Importância do afresco
O mural afresco “Dragão e Dois Golfinhos” é um bem cultural que fez parte do Templo de Isis, na cidade italiana de Pompéia, sendo datado entre 62 e 79 d. C. Ele foi encontrado em escavações na região e trazido na bagagem da imperatriz Teresa Cristina, em 1843, quando ela chegou ao Brasil casada por procuração com D. Pedro II. Em pintura a seco e fundo preto, ele mede 51cm por 148cm, sendo um dos quatro afrescos da Coleção da Imperatriz Teresa Cristina do Museu Nacional/UFRJ. Durante o Resgate do acervo, após o incêndio de 2018, ele foi encontrado em 156 fragmentos, de diferentes tamanhos.
Cooperação técnico-científica
A restauração do painel de pintura mural “Dragão e Dois Golfinhos” foi realizada por meio de uma cooperação técnico-científica entre a Fundação Centro de Conservação e Restauro “La Venaria Reale”, sediada em Turim, e a equipe do Laboratório Central de Conservação e Restauração (LCCR) do Museu Nacional/UFRJ. Os contatos com a Fundação foram iniciados, anos atrás, quando o servidor técnico Carlo Pagani realizava sua pesquisa de pós-doutorado. Na época, ele pesquisava pinturas portuguesas sobre madeira, datadas de 1500, do acervo do Museu Dom João VI da Escola de Belas Artes (EBA) da UFRJ. Nesse período, estudou também em Portugal e na Itália. A Fundação é voltada para a formação, pesquisa científica e restauro de bens culturais de diferentes partes do mundo. Neste momento, eles estão envolvidos, por exemplo, com o restauro do Santo Sepulcro, em Israel.
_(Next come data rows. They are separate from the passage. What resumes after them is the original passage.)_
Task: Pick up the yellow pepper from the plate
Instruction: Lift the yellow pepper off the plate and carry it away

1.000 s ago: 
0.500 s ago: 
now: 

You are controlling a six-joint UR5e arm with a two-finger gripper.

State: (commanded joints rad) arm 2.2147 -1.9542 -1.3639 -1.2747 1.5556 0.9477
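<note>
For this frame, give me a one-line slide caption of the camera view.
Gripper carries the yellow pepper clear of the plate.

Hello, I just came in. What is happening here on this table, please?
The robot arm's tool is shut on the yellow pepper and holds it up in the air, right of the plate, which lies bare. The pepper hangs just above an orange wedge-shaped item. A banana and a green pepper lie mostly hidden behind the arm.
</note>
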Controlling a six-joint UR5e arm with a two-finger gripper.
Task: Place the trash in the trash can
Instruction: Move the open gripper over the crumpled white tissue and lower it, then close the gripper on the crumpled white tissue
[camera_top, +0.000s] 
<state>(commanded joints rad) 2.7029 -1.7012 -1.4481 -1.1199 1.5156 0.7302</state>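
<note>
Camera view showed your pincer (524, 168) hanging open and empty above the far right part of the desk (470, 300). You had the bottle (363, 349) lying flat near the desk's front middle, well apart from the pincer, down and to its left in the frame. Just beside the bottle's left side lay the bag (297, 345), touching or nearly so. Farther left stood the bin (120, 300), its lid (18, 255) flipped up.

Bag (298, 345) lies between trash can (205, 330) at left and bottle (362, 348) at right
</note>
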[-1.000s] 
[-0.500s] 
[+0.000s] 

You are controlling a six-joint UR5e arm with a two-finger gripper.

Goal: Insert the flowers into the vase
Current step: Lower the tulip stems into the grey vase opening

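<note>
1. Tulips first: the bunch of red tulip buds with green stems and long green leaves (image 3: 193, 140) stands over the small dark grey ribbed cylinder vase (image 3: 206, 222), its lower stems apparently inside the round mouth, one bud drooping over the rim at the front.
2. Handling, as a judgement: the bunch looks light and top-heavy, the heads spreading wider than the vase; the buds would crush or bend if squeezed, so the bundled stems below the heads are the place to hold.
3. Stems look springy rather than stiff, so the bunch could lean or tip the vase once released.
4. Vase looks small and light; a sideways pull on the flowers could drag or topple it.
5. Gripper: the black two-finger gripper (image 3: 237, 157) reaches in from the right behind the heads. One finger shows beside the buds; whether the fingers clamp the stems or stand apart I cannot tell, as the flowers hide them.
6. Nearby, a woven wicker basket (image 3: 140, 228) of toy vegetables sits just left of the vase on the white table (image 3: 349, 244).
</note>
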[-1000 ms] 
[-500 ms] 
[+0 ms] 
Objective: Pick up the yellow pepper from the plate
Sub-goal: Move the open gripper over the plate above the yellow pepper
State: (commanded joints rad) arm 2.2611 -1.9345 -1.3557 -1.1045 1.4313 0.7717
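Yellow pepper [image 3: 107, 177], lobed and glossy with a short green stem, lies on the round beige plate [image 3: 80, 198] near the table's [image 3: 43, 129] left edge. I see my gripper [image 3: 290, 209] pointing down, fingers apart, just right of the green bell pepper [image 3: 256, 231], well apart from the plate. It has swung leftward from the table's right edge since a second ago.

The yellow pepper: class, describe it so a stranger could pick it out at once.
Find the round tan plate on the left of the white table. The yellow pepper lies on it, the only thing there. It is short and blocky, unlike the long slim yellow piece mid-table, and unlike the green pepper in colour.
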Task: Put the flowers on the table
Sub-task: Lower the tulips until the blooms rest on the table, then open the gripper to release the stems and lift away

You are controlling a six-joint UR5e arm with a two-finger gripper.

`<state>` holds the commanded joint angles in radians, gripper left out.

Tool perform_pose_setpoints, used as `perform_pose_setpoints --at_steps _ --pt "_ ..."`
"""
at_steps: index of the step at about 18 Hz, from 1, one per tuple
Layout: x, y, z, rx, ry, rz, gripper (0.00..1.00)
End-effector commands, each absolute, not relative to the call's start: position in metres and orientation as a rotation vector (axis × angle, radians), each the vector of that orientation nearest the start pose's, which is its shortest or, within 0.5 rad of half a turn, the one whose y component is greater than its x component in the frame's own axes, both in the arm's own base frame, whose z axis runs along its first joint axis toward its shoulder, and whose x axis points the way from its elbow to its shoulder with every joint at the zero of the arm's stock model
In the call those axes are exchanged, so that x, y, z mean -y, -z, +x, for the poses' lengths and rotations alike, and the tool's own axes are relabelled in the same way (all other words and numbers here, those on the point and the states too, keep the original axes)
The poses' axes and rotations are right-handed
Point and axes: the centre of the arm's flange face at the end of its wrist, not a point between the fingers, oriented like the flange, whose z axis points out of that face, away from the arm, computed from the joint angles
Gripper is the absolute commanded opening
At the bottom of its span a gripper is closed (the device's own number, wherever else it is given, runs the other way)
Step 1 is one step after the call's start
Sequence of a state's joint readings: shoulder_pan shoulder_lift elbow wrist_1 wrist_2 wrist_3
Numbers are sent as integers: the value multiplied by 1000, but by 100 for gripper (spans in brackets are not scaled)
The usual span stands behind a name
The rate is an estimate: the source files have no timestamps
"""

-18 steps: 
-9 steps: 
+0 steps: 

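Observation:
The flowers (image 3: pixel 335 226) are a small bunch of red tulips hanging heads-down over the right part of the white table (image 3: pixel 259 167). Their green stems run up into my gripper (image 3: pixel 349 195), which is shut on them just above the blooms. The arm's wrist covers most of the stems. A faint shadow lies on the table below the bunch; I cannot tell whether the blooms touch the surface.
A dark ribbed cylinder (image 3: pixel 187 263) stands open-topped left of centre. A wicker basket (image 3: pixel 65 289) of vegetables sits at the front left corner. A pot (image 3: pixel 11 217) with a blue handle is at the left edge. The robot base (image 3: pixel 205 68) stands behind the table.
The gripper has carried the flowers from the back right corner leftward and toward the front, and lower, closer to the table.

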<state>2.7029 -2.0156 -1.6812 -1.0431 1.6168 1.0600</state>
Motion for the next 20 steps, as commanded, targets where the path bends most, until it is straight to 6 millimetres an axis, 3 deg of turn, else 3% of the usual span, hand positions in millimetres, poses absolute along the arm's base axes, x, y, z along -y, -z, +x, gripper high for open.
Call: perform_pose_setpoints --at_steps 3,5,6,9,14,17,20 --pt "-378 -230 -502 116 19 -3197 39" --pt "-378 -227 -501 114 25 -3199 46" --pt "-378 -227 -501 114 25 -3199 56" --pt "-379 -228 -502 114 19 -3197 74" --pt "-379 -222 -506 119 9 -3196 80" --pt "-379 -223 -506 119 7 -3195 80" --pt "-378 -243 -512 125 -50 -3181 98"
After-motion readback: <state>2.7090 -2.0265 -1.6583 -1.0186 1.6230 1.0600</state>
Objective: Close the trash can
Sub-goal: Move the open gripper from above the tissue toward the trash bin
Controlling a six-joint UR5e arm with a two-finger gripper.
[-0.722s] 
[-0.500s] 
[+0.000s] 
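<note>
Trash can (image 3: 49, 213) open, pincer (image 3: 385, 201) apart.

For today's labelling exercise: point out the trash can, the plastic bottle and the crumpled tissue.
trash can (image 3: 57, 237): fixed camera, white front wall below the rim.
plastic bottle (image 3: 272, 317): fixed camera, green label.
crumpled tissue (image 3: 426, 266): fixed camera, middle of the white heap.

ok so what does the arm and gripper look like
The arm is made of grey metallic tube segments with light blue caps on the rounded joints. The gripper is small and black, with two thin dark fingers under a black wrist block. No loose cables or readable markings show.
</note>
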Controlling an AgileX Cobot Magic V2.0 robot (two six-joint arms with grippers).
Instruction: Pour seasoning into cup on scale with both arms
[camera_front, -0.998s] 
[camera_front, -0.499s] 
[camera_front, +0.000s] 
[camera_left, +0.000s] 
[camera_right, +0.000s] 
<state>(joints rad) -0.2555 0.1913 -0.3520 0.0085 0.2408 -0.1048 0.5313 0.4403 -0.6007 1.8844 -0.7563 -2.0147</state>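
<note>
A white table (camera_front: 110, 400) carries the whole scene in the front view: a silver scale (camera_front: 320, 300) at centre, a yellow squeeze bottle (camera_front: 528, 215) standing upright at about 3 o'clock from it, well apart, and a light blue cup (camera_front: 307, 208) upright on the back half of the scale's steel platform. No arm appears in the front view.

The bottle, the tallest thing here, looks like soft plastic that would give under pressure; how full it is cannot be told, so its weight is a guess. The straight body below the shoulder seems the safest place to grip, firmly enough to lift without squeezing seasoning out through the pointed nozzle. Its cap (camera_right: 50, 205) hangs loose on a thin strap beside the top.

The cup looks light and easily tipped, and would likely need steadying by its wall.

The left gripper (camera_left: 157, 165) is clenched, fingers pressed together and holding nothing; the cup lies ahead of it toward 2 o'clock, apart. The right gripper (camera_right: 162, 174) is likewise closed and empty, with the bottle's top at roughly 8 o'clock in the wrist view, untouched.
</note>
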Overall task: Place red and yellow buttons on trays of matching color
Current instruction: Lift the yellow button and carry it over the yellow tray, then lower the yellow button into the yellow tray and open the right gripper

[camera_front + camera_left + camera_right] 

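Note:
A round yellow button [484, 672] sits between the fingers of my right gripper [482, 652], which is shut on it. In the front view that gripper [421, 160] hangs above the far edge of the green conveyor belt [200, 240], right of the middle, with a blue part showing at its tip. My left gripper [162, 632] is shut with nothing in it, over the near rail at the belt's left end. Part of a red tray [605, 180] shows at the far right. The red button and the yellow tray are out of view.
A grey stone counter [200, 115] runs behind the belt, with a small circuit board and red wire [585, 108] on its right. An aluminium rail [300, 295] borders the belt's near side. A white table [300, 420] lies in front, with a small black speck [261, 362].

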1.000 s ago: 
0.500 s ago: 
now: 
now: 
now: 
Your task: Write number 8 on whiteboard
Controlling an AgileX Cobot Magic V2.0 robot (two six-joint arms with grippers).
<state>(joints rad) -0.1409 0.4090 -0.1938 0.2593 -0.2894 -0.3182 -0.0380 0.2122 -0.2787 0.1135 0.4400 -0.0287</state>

Quando se pensou em iniciar essa cooperação para restaurar uma peça do acervo do Museu Nacional/UFRJ, decidiram fazer essa escolha tendo em vista o interesse do ponto de vista cultural e de sua história. Assim, chegaram à Coleção Teresa Cristina e à experiência essa instituição com o restauro de afrescos de Pompéia. Carlo entrou em contato com a professora Cláudia Rodrigues Carvalho, que estava responsável pela equipe de Resgate, e apresentou a possibilidade. Prontamente, ela e a Direção do Museu Nacional/UFRJ aprovaram a realização do trabalho de coleta dos fragmentos dentro do Paço de São Cristóvão para essa restauração. Essa primeira etapa foi concluída em março de 2020.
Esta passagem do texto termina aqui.